Activity
Make an exact reproduction of all the data.

Supplied material
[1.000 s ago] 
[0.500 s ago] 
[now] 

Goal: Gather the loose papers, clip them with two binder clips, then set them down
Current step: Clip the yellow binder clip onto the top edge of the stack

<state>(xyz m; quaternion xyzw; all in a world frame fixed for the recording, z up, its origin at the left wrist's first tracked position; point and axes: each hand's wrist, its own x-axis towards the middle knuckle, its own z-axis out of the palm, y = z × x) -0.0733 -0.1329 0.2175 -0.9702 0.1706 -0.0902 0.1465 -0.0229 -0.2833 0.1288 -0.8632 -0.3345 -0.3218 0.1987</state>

Final answer
[1.000 s ago] 
[0.500 s ago] 
[now] 

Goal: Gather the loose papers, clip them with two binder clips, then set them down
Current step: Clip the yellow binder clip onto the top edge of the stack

<state>(xyz m; quaternion xyzw; all in a world frame fixed for the recording, z up, its origin at the left wrist's first tracked position; point and axes: each hand's wrist, its own x-axis towards the middle knuckle, its own z-axis out of the palm, y = z × x) -0.0733 -0.1329 0.2175 -0.9702 0.1706 -0.0902 0.1465 -0.0229 -0.2833 0.1288 -0.8632 -0.3345 -0.3218 0.1987</state>

This completes the output for the exercise.